The researchers studied adoptees born in Sweden in relation to both their biological parents and their adoptive parents. The Swedish multigeneration register and the cancer register were used to monitor 70,965 adopted men and women. They were all born between 1932 and 1969 and developed breast cancer, prostate cancer, or colorectal cancer between the years 1958 and 2010. Using registry studies, the researchers also looked at their adoptive and biological parents over the same period.
The risk of cancer in adoptees with at least one biological parent who had had the same cancer was 80% higher for breast cancer, prostate cancer, and colorectal cancer than for a control group without a biological parent with the same cancer. There was, however, no higher risk for persons with adoptive parents affected by breast cancer, prostate cancer, or colorectal cancer than for a control group. Adoptees with a biological parent with cancer also developed the disease at a younger age than those without a biological parent with the same cancer. The age at which an person developed cancer was not, however, affected by whether an adoptive parent had had the same cancer.

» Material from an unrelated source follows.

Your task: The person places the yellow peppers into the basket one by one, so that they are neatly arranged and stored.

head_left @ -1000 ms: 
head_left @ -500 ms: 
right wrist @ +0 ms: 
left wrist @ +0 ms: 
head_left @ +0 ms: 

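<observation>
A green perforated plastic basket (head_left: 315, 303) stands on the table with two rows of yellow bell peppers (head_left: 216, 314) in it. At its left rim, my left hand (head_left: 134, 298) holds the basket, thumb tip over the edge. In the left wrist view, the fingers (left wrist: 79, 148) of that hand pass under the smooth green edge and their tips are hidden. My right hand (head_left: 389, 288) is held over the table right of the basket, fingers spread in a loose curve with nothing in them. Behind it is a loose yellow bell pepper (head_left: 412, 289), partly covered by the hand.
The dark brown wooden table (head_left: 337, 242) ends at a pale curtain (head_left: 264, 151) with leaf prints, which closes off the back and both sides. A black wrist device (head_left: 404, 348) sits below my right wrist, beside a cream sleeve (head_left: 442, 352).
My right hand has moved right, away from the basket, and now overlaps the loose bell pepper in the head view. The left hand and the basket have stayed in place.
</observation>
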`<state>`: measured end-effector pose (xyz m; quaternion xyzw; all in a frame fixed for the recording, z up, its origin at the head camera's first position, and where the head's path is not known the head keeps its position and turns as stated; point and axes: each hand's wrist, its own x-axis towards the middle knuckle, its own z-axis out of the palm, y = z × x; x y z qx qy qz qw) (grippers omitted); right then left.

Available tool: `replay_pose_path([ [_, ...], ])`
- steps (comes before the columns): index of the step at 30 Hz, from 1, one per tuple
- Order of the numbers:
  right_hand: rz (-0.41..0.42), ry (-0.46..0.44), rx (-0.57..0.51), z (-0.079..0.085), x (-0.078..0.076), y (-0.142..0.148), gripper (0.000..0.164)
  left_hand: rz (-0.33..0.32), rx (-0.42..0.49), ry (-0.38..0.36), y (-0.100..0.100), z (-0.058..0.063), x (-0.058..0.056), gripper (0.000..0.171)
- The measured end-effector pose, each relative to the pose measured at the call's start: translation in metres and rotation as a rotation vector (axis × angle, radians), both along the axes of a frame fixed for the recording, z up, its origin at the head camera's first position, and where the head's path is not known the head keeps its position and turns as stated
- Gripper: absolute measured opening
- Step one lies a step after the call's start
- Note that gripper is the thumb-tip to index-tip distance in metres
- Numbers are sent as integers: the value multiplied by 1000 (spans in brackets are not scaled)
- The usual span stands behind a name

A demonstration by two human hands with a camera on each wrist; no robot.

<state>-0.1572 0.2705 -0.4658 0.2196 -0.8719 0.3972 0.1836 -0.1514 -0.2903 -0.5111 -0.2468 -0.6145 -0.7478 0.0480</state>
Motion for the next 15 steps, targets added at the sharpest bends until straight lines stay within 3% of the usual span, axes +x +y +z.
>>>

The results are an important indicator of the significance of hereditary factors for breast, prostate, and colorectal cancer, according to Zöller.
"The occurrence of breast cancer, prostate cancer, and colorectal cancer in biological parents is an important risk factor that should be included in patients' medical history and examinations. It is therefore important that doctors ask about family history so that they can decide whether further tests are needed," said Zöller.